Your instructions –
Give back every line of the material below that has the string "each".

Data section –
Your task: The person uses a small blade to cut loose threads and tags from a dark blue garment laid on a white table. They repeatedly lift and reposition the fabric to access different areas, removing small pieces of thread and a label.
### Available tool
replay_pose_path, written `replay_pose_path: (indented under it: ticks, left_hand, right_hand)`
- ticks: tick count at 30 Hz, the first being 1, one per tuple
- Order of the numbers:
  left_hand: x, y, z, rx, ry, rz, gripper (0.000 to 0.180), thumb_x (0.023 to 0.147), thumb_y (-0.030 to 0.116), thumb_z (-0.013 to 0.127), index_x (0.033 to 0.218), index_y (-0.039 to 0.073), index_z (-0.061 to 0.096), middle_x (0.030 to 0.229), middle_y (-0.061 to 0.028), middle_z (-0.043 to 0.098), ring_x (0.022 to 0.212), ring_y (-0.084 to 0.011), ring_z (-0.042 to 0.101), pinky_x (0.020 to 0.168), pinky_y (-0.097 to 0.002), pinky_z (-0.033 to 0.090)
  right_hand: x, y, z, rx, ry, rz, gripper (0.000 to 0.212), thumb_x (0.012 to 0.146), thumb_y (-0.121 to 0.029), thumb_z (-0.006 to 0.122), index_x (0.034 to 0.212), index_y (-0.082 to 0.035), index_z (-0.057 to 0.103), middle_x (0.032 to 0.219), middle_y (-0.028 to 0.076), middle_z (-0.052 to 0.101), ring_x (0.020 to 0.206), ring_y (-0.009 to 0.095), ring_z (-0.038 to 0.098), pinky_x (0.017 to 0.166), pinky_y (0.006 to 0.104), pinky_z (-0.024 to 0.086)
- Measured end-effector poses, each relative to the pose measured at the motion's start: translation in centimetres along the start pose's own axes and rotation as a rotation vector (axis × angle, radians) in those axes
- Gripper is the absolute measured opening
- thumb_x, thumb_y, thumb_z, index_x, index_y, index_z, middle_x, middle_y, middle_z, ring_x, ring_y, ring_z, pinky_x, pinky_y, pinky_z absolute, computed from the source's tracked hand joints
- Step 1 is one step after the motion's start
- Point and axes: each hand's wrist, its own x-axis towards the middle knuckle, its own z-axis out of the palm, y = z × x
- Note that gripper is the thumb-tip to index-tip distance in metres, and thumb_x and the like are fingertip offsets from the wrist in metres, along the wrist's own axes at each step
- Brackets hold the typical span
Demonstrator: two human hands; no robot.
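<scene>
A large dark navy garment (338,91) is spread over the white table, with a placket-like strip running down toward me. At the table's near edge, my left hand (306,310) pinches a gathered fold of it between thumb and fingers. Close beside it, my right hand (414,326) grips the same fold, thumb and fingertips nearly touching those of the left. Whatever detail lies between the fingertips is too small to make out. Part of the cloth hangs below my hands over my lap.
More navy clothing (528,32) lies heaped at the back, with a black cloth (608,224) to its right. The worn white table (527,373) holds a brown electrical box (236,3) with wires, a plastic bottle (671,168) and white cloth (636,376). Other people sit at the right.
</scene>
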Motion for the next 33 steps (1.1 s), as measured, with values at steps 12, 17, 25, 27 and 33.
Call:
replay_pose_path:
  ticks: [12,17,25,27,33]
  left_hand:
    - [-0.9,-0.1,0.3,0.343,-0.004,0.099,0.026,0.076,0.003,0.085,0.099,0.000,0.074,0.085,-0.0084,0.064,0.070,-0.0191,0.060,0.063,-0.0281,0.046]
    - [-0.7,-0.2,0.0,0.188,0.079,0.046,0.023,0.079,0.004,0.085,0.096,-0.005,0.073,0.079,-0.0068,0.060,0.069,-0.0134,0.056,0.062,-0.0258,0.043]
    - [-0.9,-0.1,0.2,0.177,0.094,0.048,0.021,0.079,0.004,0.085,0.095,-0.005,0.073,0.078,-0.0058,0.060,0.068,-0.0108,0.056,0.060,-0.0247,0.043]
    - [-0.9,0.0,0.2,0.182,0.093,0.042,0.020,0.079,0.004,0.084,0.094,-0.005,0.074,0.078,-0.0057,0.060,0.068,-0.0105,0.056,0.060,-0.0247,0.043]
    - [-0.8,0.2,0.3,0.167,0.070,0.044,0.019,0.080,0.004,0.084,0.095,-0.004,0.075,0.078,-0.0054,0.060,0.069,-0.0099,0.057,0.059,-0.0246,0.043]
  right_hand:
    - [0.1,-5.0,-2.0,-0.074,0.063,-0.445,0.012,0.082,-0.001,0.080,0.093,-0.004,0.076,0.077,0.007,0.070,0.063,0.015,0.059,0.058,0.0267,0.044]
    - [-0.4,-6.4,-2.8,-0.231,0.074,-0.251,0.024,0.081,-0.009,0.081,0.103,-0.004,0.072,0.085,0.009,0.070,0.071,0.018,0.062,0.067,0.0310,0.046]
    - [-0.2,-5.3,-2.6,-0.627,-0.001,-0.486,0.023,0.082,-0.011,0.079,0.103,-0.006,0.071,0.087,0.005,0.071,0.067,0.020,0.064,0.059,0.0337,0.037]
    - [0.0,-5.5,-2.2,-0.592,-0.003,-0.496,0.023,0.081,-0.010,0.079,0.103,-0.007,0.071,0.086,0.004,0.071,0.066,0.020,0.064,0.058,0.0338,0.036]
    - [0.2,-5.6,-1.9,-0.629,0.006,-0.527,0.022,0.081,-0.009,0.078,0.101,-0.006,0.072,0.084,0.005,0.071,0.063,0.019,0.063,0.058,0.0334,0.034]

Exercise solution –
- Measured end-effector poses, each relative to the pose measured at the motion's start: translation in centimetres along the start pose's own axes and rotation as a rotation vector (axis × angle, radians) in those axes
- Point and axes: each hand's wrist, its own x-axis towards the middle knuckle, its own z-axis out of the palm, y = z × x
- Note that gripper is the thumb-tip to index-tip distance in metres, and thumb_x and the like are fingertip offsets from the wrist in metres, along the wrist's own axes at each step

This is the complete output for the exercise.